I can't solve this question. Someone could explain for me please?
Consider $f: R^n \rightarrow R$ differentiable function. Define for all $x \in R^n$, the functions: $$g(x) = \max \{ 0, f(x) \}\;\; \mbox{and}\;\; h(x) = g(x)^2.$$ So, $\nabla h(x) = 2*g(x)*\nabla f(x).$
I can't solve this.
I am thinking this problem has a direct solution, but I can't solve it. I was thinking this way:
How $f$ is differentiable, then $g$ and $h$ are differentiable too. And for $x \in R^n$ when $f(x) \leq 0$, we have $g(x) = 0$ and the result is true because $\nabla h(x) = 0$.
The problem for me is when $f(x) > 0$. I know that for $x$ such that $f(x) > 0$, we have $g(x) = f(x)$ and $h(x) = f(x)^2$.
But I couldn't to prove the result. The result remember me the chain rule differentiable, but I didn't find a chain rule differentiable for gradients vectors.
You don't need an explicit "chain rule" for two reasons.
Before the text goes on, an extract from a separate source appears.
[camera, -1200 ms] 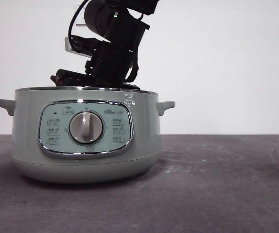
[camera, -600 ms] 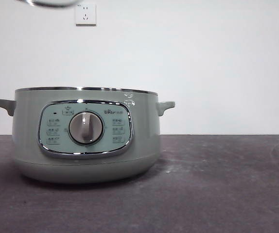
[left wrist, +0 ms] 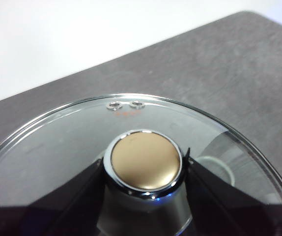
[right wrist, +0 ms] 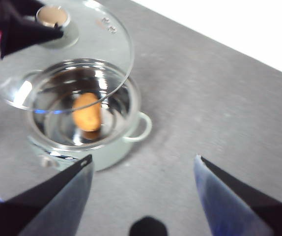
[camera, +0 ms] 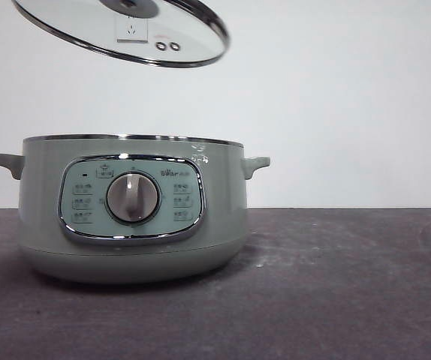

First, "chain rule"s apply to composition of functions; you want a product rule. Second, the derivation is actually not that hard. Remember the gradient of $h(x)^2$ is gotten by taking partial derivatives: $\frac{\partial}{\partial x_i} h(x)^2$ and you can do this by hand.
Actually if $f$ is differentiable, then $g$ might not be differentiable, because it might have a "kink" if $f$ has both positive and negative values. You would further have to explain how $h$ is differentiable.
Note: The calculations should be fine where $f(x) < 0$ or $f(x) > 0$, but the problems with differentiability happen when $f(x) = 0$.
Example: $f(x) = x$ from $\mathbb{R} \to \mathbb{R}$. Then $g(x) = 0$ when $x < 0$ and $g(x) = x$ when $x \geq 0$, which has a kink at $0$. However, when we define $h(x) = g(x)^2$, we see that $h(x) = 0$ when $x < 0$, but $h(x) = x^2$ when $x \geq 0$ and so there is no kink in $h$ and the derivative of $h$ is in fact $2g(x)f'(x)$.